[Exercise] In the material below, find each line with the string "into" and copy it.

++++++++++

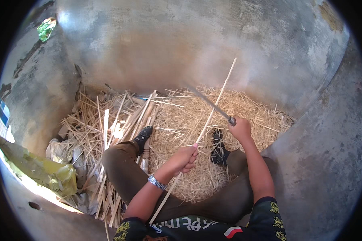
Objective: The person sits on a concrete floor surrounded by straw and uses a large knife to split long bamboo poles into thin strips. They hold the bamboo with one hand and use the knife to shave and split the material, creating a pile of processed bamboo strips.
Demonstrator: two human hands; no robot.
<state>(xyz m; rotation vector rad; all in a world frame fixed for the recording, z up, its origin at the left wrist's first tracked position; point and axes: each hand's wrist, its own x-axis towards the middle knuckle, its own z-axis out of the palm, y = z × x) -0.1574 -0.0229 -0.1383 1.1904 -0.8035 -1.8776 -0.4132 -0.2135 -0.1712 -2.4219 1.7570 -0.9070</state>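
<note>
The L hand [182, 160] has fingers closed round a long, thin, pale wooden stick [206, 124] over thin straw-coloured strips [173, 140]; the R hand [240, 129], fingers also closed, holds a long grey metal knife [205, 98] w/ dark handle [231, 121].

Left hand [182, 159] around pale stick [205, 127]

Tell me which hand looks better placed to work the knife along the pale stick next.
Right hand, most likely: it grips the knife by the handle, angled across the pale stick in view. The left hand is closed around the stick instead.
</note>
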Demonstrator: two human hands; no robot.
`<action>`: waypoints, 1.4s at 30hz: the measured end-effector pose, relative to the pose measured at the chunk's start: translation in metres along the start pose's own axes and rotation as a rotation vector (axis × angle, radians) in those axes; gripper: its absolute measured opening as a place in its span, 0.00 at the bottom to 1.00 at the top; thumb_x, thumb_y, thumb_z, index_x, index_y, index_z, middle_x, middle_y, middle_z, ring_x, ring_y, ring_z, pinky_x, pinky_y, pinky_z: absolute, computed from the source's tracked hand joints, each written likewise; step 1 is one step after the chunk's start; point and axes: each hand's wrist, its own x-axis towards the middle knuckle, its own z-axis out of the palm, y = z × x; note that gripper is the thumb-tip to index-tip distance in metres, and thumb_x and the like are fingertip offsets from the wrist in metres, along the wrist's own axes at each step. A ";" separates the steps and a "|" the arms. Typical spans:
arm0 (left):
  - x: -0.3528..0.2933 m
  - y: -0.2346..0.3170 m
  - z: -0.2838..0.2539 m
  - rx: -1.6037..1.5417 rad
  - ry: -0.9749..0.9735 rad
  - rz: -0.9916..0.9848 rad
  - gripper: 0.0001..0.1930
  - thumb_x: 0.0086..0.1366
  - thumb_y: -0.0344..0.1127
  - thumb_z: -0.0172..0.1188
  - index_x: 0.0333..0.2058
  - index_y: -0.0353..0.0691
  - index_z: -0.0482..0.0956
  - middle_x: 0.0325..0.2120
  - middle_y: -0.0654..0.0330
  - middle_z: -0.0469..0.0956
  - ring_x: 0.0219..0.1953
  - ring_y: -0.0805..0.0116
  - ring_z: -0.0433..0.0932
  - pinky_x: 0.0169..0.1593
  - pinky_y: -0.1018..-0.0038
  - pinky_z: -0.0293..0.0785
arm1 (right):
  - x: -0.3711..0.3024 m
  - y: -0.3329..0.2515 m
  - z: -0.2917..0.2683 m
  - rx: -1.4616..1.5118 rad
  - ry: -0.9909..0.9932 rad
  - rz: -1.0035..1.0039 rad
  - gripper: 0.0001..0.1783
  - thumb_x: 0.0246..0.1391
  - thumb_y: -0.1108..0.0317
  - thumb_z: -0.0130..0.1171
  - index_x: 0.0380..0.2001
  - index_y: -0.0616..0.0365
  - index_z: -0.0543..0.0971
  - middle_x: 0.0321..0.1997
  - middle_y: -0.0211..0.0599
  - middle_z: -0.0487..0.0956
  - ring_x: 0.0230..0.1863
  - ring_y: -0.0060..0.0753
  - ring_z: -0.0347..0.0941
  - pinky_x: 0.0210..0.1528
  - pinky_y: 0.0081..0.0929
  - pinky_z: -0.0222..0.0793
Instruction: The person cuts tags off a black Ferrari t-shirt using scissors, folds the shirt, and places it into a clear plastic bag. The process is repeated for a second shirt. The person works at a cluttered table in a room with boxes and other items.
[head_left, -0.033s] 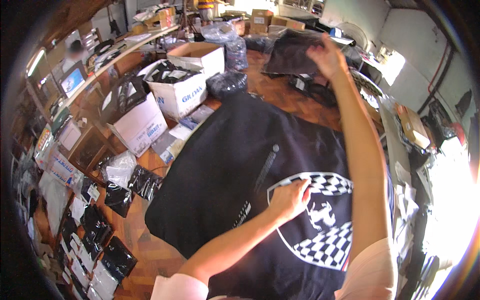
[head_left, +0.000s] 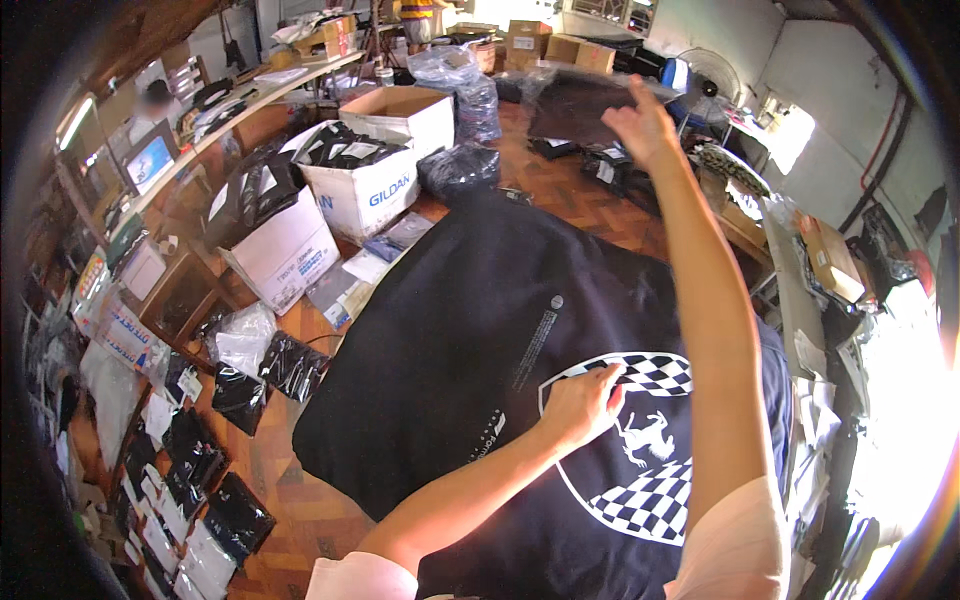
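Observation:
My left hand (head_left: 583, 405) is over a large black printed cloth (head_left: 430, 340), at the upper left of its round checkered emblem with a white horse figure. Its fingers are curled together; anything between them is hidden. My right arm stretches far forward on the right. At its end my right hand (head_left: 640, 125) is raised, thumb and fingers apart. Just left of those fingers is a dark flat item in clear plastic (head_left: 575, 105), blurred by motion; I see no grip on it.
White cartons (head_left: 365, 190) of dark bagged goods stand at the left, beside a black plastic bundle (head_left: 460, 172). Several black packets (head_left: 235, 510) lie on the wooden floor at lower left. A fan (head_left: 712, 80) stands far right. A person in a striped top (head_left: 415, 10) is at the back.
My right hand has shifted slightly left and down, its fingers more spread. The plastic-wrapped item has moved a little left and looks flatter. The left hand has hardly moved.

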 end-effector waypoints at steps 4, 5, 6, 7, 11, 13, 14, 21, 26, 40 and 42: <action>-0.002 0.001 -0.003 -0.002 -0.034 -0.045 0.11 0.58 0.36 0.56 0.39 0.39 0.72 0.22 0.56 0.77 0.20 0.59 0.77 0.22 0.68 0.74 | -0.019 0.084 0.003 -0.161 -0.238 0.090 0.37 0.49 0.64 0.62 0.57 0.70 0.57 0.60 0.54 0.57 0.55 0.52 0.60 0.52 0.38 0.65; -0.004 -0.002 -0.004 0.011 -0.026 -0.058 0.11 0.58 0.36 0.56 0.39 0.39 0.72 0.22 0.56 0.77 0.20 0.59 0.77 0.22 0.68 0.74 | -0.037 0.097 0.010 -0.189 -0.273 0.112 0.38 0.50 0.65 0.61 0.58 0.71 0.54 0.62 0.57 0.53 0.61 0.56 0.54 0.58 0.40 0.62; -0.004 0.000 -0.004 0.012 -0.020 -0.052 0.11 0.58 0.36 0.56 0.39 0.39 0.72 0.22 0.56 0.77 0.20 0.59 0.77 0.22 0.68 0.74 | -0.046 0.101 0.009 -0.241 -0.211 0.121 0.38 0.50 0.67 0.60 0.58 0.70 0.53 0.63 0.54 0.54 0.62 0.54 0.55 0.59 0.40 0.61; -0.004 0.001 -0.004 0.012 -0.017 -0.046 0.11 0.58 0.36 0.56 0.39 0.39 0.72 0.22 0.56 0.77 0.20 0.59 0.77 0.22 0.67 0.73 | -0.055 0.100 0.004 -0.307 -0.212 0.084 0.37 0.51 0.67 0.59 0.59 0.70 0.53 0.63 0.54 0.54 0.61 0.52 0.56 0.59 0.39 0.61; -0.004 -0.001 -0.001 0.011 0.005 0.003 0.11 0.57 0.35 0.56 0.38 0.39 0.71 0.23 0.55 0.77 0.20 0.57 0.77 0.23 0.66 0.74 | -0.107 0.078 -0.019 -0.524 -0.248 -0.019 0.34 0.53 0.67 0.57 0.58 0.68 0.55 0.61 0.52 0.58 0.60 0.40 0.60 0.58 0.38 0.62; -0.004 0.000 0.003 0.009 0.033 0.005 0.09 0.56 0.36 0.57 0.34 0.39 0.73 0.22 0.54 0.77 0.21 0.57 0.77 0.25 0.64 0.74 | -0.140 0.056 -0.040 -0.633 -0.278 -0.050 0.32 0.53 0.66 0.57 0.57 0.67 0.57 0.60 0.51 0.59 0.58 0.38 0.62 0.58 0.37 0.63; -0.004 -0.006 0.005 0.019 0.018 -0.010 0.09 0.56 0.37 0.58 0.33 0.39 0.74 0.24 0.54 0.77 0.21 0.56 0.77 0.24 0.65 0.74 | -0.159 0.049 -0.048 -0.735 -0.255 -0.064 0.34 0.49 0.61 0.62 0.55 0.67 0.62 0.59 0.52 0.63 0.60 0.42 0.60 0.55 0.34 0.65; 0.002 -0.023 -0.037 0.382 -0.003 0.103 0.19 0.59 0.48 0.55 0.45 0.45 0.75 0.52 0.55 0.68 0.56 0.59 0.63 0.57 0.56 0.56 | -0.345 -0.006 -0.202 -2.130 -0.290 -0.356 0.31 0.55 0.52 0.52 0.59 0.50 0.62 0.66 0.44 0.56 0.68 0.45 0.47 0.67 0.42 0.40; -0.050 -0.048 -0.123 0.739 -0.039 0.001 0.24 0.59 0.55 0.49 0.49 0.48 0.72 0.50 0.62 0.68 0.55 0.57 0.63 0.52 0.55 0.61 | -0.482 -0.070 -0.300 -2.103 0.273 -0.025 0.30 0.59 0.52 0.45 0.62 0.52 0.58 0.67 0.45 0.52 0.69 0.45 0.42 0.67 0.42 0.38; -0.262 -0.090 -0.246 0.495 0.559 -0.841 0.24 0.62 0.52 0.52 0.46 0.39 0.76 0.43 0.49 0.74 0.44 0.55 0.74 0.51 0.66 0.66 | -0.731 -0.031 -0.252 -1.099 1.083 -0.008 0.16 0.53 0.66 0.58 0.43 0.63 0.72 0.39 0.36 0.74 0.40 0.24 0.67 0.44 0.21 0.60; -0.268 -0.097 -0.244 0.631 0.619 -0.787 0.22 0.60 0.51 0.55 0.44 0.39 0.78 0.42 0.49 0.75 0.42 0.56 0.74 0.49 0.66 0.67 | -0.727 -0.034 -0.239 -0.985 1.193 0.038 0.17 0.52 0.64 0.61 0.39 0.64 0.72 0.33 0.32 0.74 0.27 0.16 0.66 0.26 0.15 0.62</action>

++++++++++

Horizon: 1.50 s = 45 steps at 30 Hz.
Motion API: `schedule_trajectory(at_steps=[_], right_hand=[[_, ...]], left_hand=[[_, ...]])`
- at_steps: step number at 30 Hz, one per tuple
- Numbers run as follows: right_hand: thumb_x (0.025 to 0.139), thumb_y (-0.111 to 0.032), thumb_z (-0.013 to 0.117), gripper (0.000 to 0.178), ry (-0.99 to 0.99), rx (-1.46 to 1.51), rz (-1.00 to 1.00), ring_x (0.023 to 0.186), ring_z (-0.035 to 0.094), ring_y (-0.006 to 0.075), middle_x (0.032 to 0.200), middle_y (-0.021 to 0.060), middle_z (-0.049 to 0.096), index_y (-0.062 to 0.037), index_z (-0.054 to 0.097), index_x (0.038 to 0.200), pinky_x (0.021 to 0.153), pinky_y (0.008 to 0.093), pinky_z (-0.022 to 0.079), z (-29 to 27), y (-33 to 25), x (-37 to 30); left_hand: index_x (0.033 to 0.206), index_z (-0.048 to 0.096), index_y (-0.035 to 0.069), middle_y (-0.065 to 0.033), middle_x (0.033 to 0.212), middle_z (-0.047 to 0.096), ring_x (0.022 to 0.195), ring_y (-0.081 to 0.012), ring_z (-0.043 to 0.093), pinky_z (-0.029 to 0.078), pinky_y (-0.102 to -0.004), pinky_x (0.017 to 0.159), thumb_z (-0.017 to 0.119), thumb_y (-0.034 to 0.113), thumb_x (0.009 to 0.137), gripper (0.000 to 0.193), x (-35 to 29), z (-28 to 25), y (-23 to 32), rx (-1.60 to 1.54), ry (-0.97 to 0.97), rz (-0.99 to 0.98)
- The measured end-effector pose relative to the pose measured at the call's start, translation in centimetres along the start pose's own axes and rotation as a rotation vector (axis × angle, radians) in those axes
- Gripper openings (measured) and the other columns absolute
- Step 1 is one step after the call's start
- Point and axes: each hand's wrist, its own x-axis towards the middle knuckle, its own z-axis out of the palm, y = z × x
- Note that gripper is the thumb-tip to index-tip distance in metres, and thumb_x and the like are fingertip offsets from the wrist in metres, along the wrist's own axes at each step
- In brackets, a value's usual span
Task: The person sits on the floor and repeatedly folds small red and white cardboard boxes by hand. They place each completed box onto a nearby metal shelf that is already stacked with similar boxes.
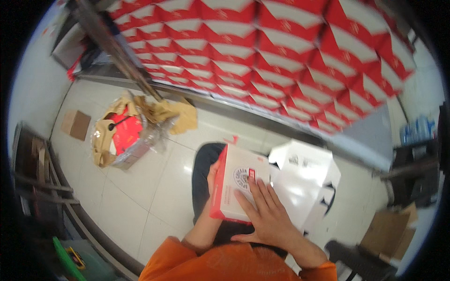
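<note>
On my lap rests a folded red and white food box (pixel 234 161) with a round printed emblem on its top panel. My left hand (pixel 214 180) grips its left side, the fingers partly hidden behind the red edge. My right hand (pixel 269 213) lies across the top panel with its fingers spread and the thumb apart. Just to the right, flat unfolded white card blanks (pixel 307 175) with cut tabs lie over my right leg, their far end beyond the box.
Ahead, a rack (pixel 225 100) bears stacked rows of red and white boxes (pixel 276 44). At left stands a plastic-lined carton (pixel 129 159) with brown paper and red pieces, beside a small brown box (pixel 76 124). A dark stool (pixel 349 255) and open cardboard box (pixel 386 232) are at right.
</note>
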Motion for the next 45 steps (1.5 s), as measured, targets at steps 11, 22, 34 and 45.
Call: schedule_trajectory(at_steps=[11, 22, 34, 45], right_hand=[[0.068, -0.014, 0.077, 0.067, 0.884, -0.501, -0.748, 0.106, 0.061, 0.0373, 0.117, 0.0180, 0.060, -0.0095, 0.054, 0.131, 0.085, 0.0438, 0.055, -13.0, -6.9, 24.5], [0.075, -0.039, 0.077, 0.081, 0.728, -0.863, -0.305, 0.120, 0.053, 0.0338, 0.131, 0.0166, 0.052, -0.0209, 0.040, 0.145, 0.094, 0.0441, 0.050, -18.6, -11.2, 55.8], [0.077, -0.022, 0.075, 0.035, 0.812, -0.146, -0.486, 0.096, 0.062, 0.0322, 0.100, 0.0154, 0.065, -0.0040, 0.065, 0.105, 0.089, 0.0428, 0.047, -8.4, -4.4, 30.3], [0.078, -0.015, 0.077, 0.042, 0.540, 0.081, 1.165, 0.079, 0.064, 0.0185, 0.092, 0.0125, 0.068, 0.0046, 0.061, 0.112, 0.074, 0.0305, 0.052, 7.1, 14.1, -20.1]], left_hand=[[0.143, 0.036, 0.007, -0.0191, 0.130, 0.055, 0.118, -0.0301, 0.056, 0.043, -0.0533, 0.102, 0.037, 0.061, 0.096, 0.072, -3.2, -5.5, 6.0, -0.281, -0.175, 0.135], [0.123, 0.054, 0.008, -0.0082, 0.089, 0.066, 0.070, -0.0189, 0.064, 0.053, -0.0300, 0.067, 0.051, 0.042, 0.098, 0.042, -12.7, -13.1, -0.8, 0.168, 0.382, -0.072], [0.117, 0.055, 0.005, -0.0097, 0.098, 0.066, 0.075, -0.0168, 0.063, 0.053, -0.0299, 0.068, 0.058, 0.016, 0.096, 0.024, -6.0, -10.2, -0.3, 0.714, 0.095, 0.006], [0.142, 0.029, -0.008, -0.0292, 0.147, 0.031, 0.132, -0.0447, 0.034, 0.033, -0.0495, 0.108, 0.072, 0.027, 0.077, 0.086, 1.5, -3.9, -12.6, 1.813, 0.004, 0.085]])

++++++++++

[Written solution]
Objective: The person sits on a concrete floor surrounded by straw and uses a large knife to split long bamboo poles into thin strips. They hold the bamboo with one hand and use the knife to shave and split the material, creating a pile of processed bamboo strips.
Instruction: The person cuts tags off a black Ferrari t-shirt using scissors, folds the shirt, and places it into a clear plastic bag. The process is repeated for a second shirt. The person works at a cluttered table in a room with boxes and other items.

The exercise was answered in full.